EXERCISE REQUIREMENTS: If a line below contains the string "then", return that line.

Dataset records
--

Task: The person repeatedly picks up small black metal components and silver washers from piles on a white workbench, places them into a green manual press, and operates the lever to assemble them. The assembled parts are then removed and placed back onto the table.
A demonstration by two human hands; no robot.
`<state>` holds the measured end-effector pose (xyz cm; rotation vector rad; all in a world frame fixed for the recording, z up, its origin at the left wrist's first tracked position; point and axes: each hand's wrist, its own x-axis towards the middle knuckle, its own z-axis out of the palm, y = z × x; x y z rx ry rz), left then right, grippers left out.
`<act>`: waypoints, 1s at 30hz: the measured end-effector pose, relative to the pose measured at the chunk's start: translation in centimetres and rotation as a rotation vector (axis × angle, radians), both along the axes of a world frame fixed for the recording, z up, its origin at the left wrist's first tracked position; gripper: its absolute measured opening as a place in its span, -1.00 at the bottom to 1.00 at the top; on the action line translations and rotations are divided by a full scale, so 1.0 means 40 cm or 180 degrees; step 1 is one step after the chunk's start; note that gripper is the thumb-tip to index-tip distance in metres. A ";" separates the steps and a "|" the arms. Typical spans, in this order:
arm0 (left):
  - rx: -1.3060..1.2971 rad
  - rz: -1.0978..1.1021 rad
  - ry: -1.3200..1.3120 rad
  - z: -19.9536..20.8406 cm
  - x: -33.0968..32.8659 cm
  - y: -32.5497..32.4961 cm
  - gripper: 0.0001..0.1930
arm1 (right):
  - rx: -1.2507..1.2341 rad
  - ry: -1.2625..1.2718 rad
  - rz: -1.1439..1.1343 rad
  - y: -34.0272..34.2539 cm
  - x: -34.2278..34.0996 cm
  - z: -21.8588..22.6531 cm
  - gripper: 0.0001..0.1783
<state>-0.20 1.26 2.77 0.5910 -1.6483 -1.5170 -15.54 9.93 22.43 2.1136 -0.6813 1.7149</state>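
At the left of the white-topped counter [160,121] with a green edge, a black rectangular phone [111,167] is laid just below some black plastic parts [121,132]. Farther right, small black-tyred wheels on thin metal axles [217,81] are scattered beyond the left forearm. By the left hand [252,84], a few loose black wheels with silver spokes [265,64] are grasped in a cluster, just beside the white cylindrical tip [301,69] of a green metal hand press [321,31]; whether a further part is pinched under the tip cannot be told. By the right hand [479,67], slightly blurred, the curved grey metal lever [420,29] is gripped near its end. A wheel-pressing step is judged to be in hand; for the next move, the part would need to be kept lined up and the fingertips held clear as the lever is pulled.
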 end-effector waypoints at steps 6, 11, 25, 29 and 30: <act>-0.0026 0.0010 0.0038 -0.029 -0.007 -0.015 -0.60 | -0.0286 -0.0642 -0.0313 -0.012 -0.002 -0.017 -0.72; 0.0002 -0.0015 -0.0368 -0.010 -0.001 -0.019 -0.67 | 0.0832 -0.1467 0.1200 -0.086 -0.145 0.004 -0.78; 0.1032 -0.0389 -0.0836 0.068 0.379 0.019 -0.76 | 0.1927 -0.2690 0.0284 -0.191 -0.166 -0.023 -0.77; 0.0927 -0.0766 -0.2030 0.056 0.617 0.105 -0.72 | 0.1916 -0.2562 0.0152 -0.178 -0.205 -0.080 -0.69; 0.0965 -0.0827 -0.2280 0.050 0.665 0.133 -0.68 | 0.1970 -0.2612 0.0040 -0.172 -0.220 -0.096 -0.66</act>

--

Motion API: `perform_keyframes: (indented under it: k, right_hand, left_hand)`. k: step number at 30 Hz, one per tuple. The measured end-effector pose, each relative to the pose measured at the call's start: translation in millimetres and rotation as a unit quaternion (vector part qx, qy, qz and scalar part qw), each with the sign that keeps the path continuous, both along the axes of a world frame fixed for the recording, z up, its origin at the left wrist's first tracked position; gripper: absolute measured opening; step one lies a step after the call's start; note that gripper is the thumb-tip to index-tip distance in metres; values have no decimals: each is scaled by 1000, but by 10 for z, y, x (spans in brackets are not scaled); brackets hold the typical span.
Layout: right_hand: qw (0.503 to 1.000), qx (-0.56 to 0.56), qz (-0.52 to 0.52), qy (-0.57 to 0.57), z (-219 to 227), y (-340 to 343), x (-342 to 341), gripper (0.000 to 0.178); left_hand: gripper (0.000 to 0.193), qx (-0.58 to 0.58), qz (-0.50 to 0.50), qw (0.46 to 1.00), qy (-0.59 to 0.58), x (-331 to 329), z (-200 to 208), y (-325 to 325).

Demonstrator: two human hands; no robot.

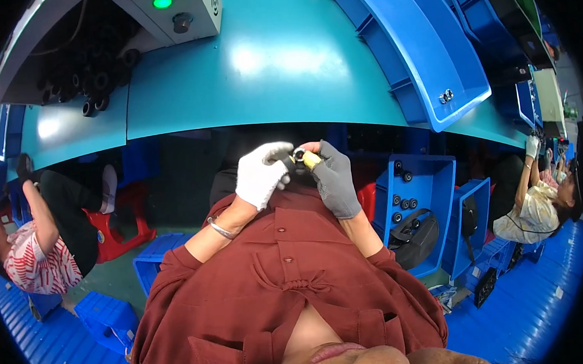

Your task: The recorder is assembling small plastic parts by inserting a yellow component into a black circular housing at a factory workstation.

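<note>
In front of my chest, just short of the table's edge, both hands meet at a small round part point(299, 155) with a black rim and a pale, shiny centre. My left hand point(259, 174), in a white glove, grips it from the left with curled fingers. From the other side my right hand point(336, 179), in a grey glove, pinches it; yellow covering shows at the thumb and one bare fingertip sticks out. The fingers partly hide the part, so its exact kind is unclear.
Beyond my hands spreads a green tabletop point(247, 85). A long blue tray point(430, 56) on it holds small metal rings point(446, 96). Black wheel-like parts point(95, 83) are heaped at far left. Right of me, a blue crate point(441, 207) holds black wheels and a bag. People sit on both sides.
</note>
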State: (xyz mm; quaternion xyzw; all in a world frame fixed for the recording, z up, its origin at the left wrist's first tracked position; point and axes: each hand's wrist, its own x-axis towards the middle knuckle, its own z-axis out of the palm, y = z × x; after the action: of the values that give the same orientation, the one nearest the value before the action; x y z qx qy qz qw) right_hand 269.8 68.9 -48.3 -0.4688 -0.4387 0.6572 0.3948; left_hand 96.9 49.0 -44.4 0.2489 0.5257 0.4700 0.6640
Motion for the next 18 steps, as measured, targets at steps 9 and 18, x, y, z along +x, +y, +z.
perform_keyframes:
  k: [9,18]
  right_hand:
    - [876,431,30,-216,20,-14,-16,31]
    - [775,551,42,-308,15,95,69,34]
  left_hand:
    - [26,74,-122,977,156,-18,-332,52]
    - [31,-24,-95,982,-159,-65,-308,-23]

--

REPLY:
Task: The person repeatedly picks up small black metal components and silver washers from piles on a white workbench, places them into a green manual press, and operates the lever to assemble them. The assembled parts are then removed and placed back onto the table.
`<state>` holds the measured end-effector pose (xyz cm; rotation vector rad; all in a world frame fixed for the recording, z up, its origin at the left wrist's first tracked position; point and axes: each hand's wrist, its own x-axis towards the middle knuckle, its own z-axis out of the palm, y = z × x; x y z rx ry rz), left then right, grippers left out.

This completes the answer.